晴れた昼下がりの知人宅。銀時は、取り敢えず見知った下宿人と一応顔馴染みの其の家の住人が、庭に面した一室で何やら面妖な世界を繰り広げているのを目撃した。見覚えのある眼鏡掛け機が、虚ろな眼で黙して正座している姿も見える。
「私達は真剣なんです!どうか許して下さい、御義姉様!」
「止して頂戴!貴女にそんな風に呼ばれる謂れはないわ!」
「落ち着くんだ、妙。そんな頭ごなしに…」
「ゴリラが人を呼び捨てんじゃねぇぇぇぇぇぇっ!」
「って言うか、何処から入ったアルカッ!!」
しれっと入り込もうとしたゴリラストーカーは、いつもの如く打ちのめされる。
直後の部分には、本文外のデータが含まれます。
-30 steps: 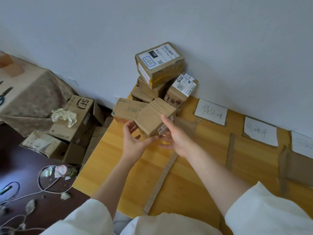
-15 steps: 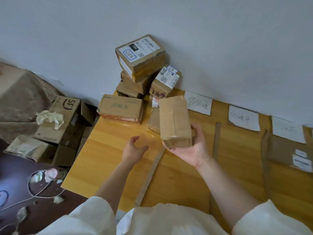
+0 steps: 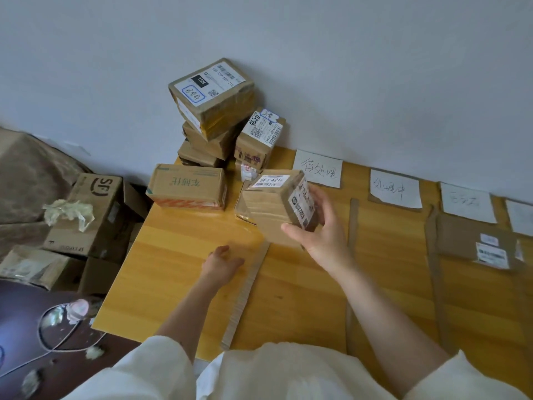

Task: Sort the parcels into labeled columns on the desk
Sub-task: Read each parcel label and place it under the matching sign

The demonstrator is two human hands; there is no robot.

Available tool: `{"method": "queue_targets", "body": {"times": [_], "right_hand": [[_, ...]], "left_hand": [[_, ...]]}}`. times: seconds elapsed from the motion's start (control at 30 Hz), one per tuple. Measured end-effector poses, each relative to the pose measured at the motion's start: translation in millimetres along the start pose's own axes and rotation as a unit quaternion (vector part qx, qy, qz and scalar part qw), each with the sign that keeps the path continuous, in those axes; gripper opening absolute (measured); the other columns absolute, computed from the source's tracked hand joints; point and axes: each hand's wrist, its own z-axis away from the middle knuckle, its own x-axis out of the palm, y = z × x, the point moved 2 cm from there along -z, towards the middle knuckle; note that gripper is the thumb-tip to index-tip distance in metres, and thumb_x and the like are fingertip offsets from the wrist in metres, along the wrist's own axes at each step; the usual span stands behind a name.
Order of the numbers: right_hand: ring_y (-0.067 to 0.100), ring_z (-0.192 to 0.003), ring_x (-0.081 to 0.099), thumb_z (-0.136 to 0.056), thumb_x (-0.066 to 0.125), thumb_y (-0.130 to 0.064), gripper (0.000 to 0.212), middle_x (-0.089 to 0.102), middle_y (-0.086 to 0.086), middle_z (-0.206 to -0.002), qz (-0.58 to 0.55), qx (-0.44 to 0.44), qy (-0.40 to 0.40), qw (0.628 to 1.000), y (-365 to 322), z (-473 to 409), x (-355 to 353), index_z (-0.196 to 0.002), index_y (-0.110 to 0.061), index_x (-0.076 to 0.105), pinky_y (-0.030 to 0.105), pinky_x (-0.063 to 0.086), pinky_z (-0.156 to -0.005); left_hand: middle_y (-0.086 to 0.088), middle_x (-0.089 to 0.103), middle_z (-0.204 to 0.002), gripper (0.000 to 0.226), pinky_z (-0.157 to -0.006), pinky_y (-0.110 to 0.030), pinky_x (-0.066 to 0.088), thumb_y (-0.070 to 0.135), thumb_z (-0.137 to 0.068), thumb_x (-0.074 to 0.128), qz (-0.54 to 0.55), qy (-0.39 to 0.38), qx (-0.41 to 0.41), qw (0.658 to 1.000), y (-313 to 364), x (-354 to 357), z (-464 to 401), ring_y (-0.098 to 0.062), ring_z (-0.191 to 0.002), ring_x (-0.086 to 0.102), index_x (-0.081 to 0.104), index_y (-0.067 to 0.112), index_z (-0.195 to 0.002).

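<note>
Two bare hands reach out over a wooden counter (image 3: 178, 272) set against a pale wall, seen from above by a head-worn camera. The right hand (image 3: 320, 235) holds a small brown parcel (image 3: 274, 209) up off the counter, its fingers (image 3: 323, 197) wrapped round the far side and the thumb pressed on the near side; white printed labels show on the parcel's top and right face. The left hand (image 3: 220, 265) hovers low over the counter, or rests on it, just left of a cardboard divider strip (image 3: 248, 287), with fingers loosely curled and holding nothing. Behind the held parcel, in the counter's far left corner, stands a stack of parcels (image 3: 213, 111) against the wall, the top one tilted and bearing a large shipping label. A taller labelled parcel (image 3: 258, 137) leans beside the stack, and a long box with green printing (image 3: 187, 186) lies in front of it. Along the wall to the right are white paper signs with handwriting: the first sign (image 3: 318, 168) is just beyond the held parcel, a second sign (image 3: 395, 189) is farther right, and a third sign (image 3: 467, 202) beyond that. Cardboard strips separate the columns beneath them. A flat parcel (image 3: 473, 241) lies under the third sign. Left of the counter, lower down, sits a pile of cardboard boxes (image 3: 92, 212) with crumpled paper on top.
</note>
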Motion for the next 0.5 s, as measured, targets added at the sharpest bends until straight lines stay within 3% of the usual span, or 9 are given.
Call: {"method": "queue_targets", "body": {"times": [0.1,0.27,0.37,0.5], "right_hand": [[0.009,-0.124,0.048,-0.066,0.085,-0.035,0.085,0.049,-0.008,-0.134,0.072,-0.051,0.017,0.996,0.9,1.0,-7.5,-0.139,-0.040,0.040,0.026,0.049,-0.095],[0.000,-0.123,0.044,-0.062,0.090,-0.036,0.095,0.047,-0.011,-0.131,0.140,-0.057,0.059,0.987,4.8,5.3,-16.2,-0.142,-0.027,0.040,0.013,0.041,-0.097],[-0.012,-0.115,0.040,-0.057,0.093,-0.035,0.087,0.048,-0.009,-0.124,0.169,-0.076,0.064,0.981,7.6,8.7,-19.3,-0.132,-0.024,0.049,0.000,0.033,-0.092],[-0.008,-0.113,0.041,-0.054,0.095,-0.028,0.086,0.047,-0.007,-0.123,0.166,-0.089,0.053,0.981,12.0,11.4,-23.5,-0.125,-0.031,0.047,-0.003,0.030,-0.091]], "left_hand": [[-0.010,0.051,-0.139,0.066,-0.102,-0.043,0.044,0.039,-0.082,0.070,0.003,0.006,-0.005,1.000,1.3,1.3,0.3,-0.031,-0.125,0.049,0.045,0.022,-0.140],[-0.010,0.057,-0.132,0.057,-0.089,-0.035,0.049,0.036,-0.087,0.066,0.043,0.019,0.005,0.999,15.2,1.9,12.9,-0.028,-0.114,0.058,0.047,0.019,-0.138],[-0.007,0.056,-0.132,0.047,-0.090,-0.033,0.046,0.040,-0.094,0.056,0.149,0.038,0.045,0.987,33.4,-2.1,24.1,-0.026,-0.118,0.055,0.051,0.017,-0.135],[-0.003,0.066,-0.120,0.042,-0.089,-0.036,0.054,0.047,-0.096,0.048,0.299,-0.035,0.078,0.950,63.7,-6.3,39.7,-0.020,-0.102,0.066,0.058,0.020,-0.127]]}}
悲愴な悲鳴が、物凄く耳障りだ。
ホント、一体何やって――。
「一体、何やってるんですかィ?」
「否、俺もさっき来た処だから。分かんないから」
心の声を代弁されたかと思えば、背後に殺気、首筋に小さな痛みが疾る。僅かに視線を下ろせば、ギラリと閃る切っ先。両手を上げて、ダラダラと冷や汗を垂らす。
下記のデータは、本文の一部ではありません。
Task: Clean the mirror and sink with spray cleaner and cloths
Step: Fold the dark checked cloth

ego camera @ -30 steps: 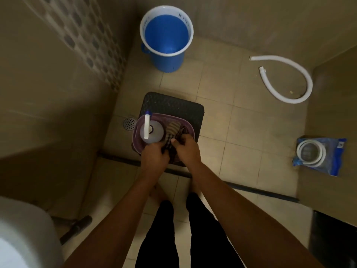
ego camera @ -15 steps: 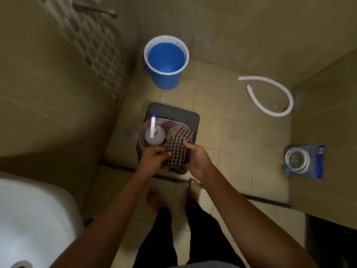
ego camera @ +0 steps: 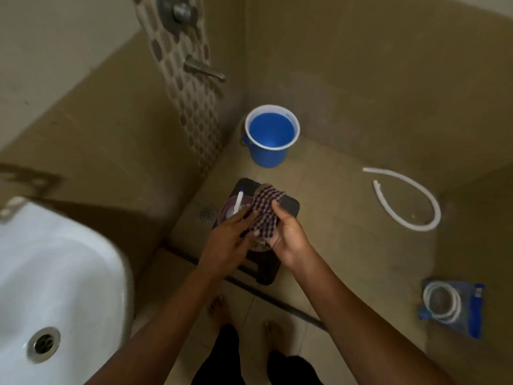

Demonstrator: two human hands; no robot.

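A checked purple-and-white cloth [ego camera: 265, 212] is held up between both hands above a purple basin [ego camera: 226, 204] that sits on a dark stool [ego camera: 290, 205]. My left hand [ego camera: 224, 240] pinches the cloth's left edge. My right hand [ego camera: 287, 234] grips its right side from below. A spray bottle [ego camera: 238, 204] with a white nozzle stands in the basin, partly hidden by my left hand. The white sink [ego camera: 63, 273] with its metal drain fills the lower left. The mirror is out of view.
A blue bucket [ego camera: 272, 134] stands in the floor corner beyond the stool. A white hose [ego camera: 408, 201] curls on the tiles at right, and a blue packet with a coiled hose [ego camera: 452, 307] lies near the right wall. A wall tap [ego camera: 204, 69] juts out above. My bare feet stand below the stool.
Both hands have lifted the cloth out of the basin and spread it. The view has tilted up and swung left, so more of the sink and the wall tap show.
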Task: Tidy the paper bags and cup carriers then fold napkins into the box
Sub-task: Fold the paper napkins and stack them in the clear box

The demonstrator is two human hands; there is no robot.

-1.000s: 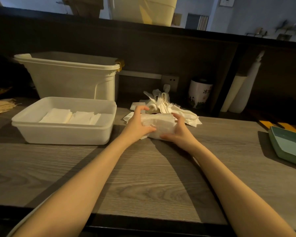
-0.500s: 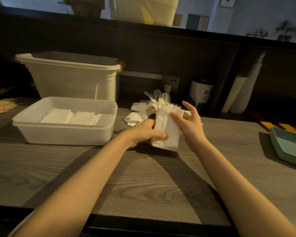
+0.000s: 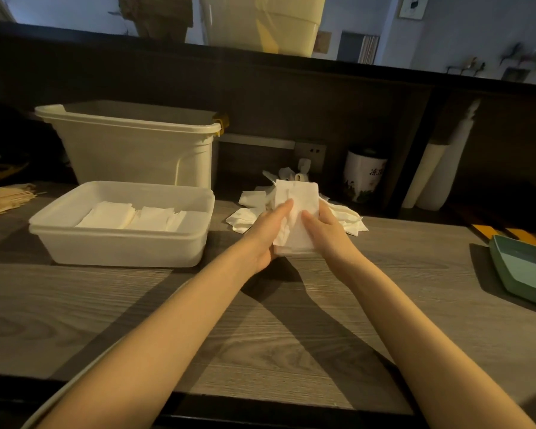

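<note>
While held upright over the counter [image 3: 260, 320], just right of the box [image 3: 121, 243]: folded napkin [image 3: 296, 209], pinched from both sides. Left hand [image 3: 265, 235] curled round its left edge, thumb laid across the front. Right hand [image 3: 328, 232] gripping the right edge, thumb also on the front. Behind the napkin, loose napkin pile [image 3: 347, 216] on the counter. Inside the box, folded napkins [image 3: 130, 216] lying flat. Behind the box, tall bin [image 3: 136, 144]. Far right of the box, green tray [image 3: 526, 270].

White napkin [image 3: 296, 212], white box [image 3: 121, 243], cream bin [image 3: 130, 150] at 11 o'clock. Counter [image 3: 260, 320] grey woodgrain. Green tray [image 3: 523, 274] at 3 o'clock, yellow strips [image 3: 485, 231] beside it. White canister [image 3: 364, 174] with dark print and lid.
</note>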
よりにも寄って、ドS王子に背中を取られるとは…目も当てられない。
「落ち着こうか。総一郎君」
「…総悟でさァ。旦那」
口許を引き攣らせて懇願する。暫しの後、徐にひやりとした感触が引いた。
短い金の音で、凶器が鞘に納まったと胸を撫で下ろした。
「こんなゴリラを仕込むなんて…一体何処まで姑息なのかしら?」
「誤解です。御義姉様!」
「まあ…白々しい」
目の前の光景は、一向に息も吐けそうもないが。
ドカッバキッボキッドゴォッ。
小姑(仮)と嫁(仮)は、互いに罵り合いながらゴリラに下す鉄槌を止めない。息の合った連携で、愚か者が宙を舞う。
「あー御宅ん処の大将…エライ事なってっけど」
「ウチの近藤さんを見縊らないで下せェ。首と胴が離れない限り、多分大丈夫なんですぜィ」
「多分なのかよ。…まあ、ゴリラだしな」
とばっちりを受けたくはないので、銀時はドS王子こと沖田と共に眺める事にする。小姑(仮)と嫁(仮)の諍いには、割り込むべきじゃねぇな…と、一人頷いていると、泣きそうになっていた眼鏡と視線が合った。